The reliance on temporary, underpaid labour fuels an intractable cycle. As in the cafe, so in the classroom: students are now consumers, regardless of their wishes. Consequently, they are encouraged to demand attention and input when it suits them; they are not encouraged to engage with a subject for its own sake. Students are located in a system of teaching provision that motivates weak responses to these consumerist attitudes, for they are taught by lecturers who are as disposable, from a managerial perspective, as the money students represent in fees. In a time of austerity, with a growing gap between the numbers achieving PhDs and available jobs, it is no surprise that temporary staff are unable to freely critique the departments they support.
Finally, in addition to the damage this system does to individual teachers and students alike, higher education suffers as a whole. Energetic assistant lecturers who remain motivated to research could serve as role models for academically minded students. But they sit unsupported and aloof within teaching infrastructures that would collapse if their labour were withdrawn. Reliance on temporary teaching constrains the courses that students experience: the only courses that will be offered are those that fit easily on to PowerPoint, are instantly understandable and are deliverable by untrained graduates between bouts of thesis editing.
Despite the inspirational rhetoric one may hear from university leaders, quality teaching is valued less than the simple provision of information that remains divorced from contemporary enquiry and passionate reflection. Teaching lacks depth when it is distributed and discarded as regularly as the temporary lecturers themselves because disposable, itinerant teachers cannot successively deepen their engagement with the course material; they will never attain the profundity that arises from rereading, rethinking and reflecting on the relationship between core themes and contemporary challenges to their relevance.

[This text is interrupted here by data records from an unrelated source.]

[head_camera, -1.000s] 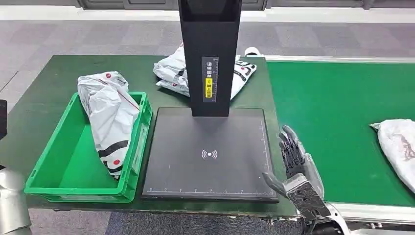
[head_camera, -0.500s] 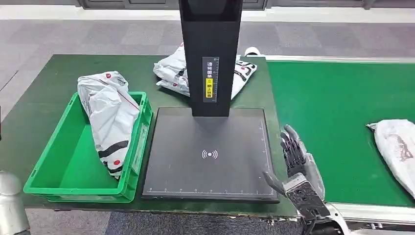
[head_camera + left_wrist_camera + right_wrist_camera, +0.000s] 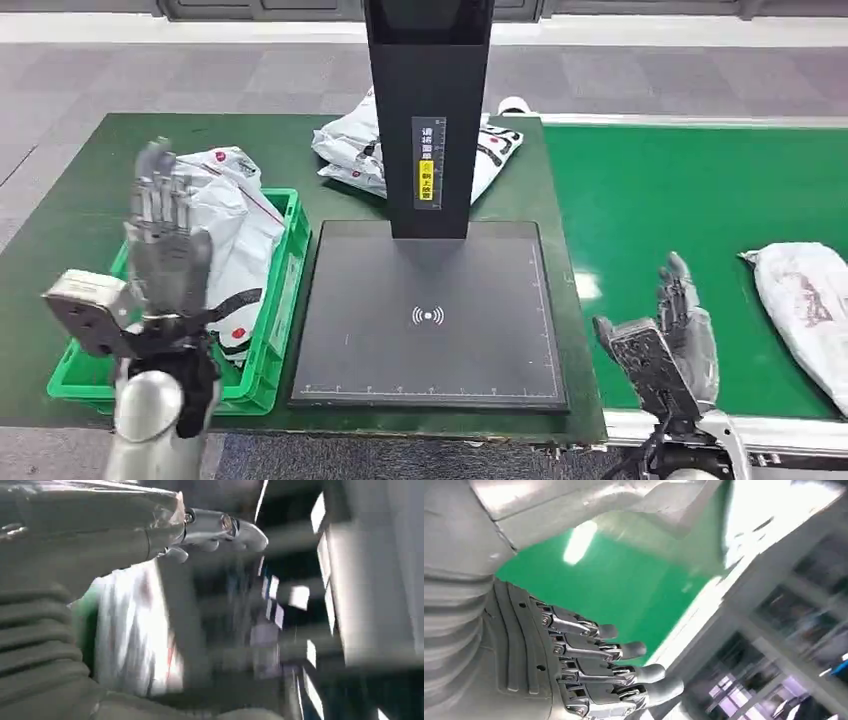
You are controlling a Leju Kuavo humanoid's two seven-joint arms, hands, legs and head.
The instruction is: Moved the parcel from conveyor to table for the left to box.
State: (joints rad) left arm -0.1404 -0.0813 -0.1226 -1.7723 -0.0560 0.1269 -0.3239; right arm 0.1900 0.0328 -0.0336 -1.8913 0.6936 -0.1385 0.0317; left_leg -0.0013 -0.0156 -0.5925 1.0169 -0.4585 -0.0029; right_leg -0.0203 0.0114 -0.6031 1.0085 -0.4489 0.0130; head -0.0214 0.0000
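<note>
1. The parcel (image 3: 805, 305), a white plastic mailer bag, lies on the green conveyor (image 3: 660, 200) at the far right, partly cut off by the edge of the head view.
2. The right hand (image 3: 680, 335) hovers over the conveyor's near edge, fingers spread and straight, holding nothing; it is near the parcel but apart from it.
3. The left hand (image 3: 165, 235) is raised above the green box (image 3: 285, 300), fingers upright and apart, empty too.
4. Handling call: the bag looks soft, crumpled and light, with a slick film skin, so it will likely sag and slip instead of lifting flat.
5. Best hold, I'd say, is across the bulging middle, fingers wrapped round the body, not on a loose corner that could stretch or slide out.
6. Drop zone: the dark green table (image 3: 70, 210) beside the black scan pad (image 3: 430, 310), where another white bag (image 3: 350, 145) already lies and one more sits in the box.
</note>
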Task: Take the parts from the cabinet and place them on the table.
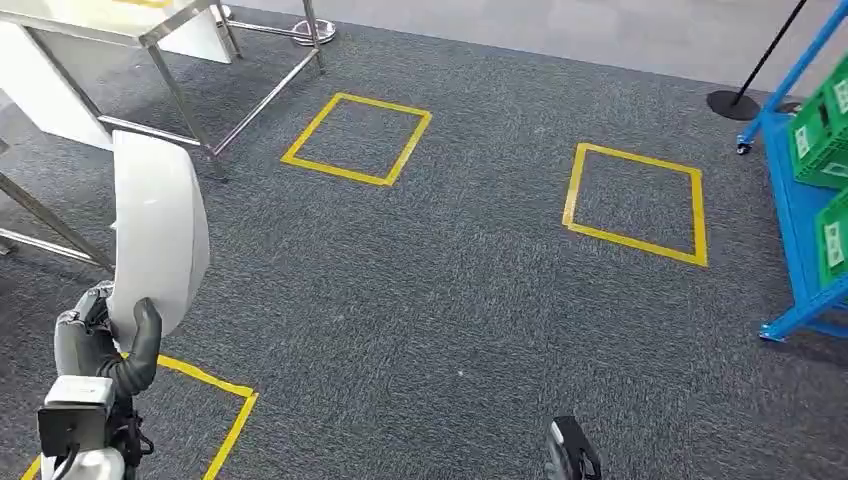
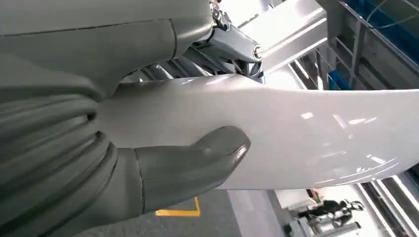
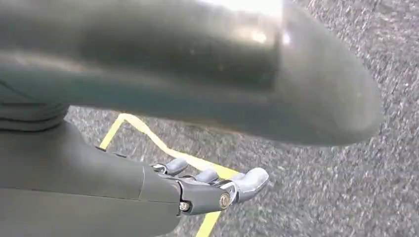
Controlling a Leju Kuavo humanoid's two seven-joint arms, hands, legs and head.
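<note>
I've got the white part (image 1: 155, 225) in the left hand (image 1: 105, 345) — thumb (image 2: 197, 158) pressed across its glossy face, other fingers behind it, so it's pinched, held upright at my left side. In the left wrist view the grip sits near one end of the part, with most of the panel sticking out past the hand; I'd judge that's a long lever, so any fast swing could twist it in the grip.

Right hand (image 3: 212, 190) hangs low over the carpet, fingers loosely apart w/ nothing in them.

The table (image 1: 120, 40) is up ahead to the left, metal legs and white top showing at the frame corner. The blue cabinet rack (image 1: 800, 240) w/ green bins (image 1: 820, 130) is off to the right, well apart from the part. So the step in hand looks like carry-to-table.

How I'd do it well: turn left slowly, keep the part upright and close to the body, and watch its top edge vs. the table frame — approach w/ the part above the tabletop, not level w/ the rail. Lower till it rests, then release the thumb. Yellow floor squares (image 1: 355, 138) could help me line up the stance.
</note>
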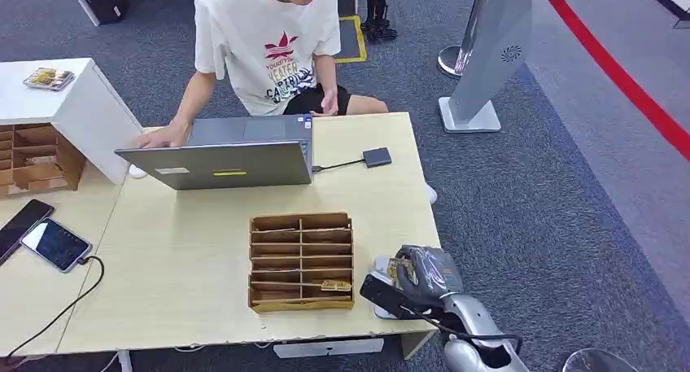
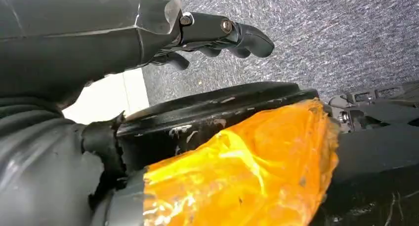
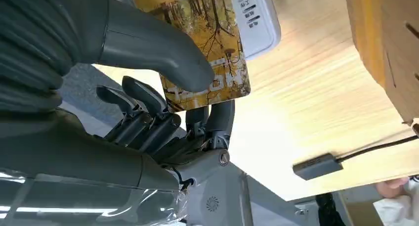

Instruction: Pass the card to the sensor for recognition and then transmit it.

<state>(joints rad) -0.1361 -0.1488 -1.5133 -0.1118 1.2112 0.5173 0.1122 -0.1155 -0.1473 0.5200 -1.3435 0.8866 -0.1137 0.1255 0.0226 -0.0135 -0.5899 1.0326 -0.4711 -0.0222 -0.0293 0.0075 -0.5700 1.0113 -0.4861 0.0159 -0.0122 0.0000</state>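
Pinching the card (image 3: pixel 207 48) over the white sensor (image 3: pixel 257 18), right hand (image 1: pixel 423 276) is scanning; next likely handing it on; left hand (image 2: pixel 217 35) hanging curled, empty.

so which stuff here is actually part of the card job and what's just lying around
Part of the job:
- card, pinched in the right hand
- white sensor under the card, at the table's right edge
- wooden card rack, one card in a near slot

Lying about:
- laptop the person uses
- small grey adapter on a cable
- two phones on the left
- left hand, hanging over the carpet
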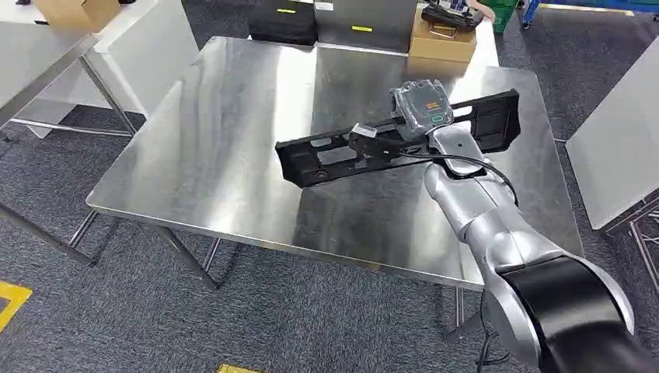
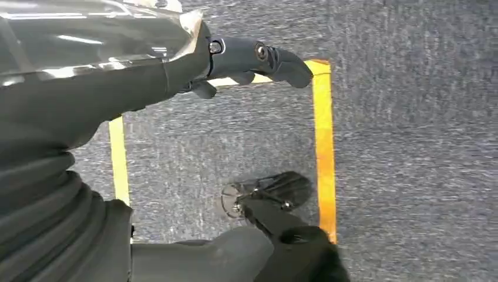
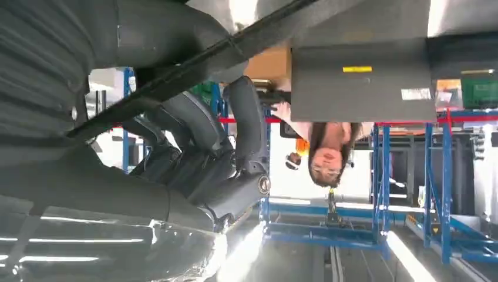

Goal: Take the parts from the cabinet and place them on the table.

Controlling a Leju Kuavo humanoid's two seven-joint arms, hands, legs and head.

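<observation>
Where the right arm reaches in over the stainless steel table point(image 1: 233, 140), the right hand point(image 1: 420, 109) grips a long black plastic part point(image 1: 326, 155) near its middle. Part lies slantwise over the right half of the table, one end toward the centre, the other toward the far right edge; whether it rests on the steel or is held just above cannot be told. Its dark reflection shows in the tabletop below it. Right wrist view: dark fingers point(image 3: 246, 123) curl round a black bar of the part point(image 3: 194, 64), thumb underneath.

Left hand point(image 2: 258, 59) hangs down over grey carpet point(image 2: 411, 147), holding nothing, fingers apart and loosely bent. Yellow floor tape point(image 2: 323, 153) forms a rectangle on the carpet beneath it.

Behind the table at the far edge: a cardboard box point(image 1: 441, 43) with a black device point(image 1: 451, 15) on top, a grey case point(image 1: 365, 23) with a yellow label, and a black case point(image 1: 283, 22) just beside it. Second table point(image 1: 31, 54) stands off to the left, carrying another cardboard box point(image 1: 78, 12) at its far part. White panel point(image 1: 618, 148) stands to the right of the main table. Yellow tape marks point(image 1: 12, 299) on the carpet near the left front.

Right wrist view, beyond the table: a person point(image 3: 326, 155) stands in front of blue racking point(image 3: 434, 188).
</observation>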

One can live off scraps, just about, but crumbs and scrapings do not amount to a meal. Departments can patch together hastily delivered courses for their students, but such offerings do not add up to a valuable learning experience. Do the many “customers” in contemporary higher education who are now paying exorbitant fees realise that they are receiving the cheapest “product”? At the very least, they should know what they are paying for.